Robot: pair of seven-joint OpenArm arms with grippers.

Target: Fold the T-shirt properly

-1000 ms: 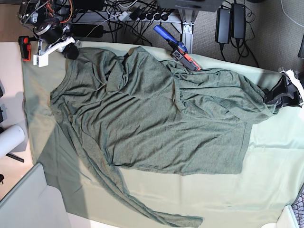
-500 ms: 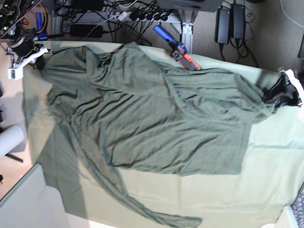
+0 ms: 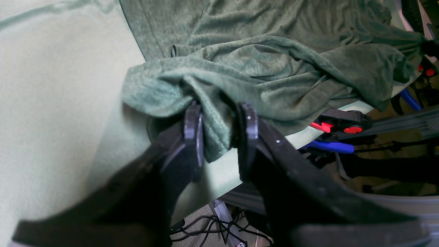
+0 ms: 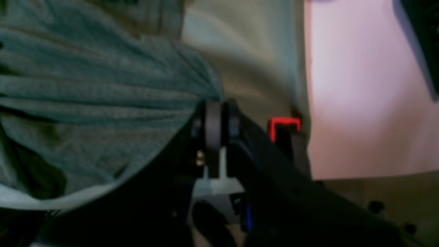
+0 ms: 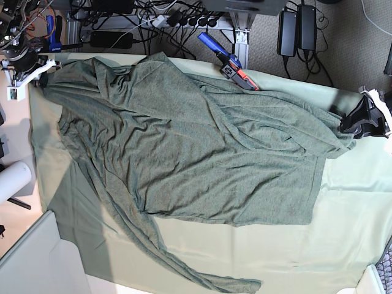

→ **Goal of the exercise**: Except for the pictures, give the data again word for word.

→ **Answer**:
Robot: pair of seven-joint OpenArm arms with grippers.

Target: Fold the T-shirt properly

-1000 ms: 
-500 ms: 
+0 ms: 
+0 ms: 
+0 ms: 

That completes the answer, and no more is expected.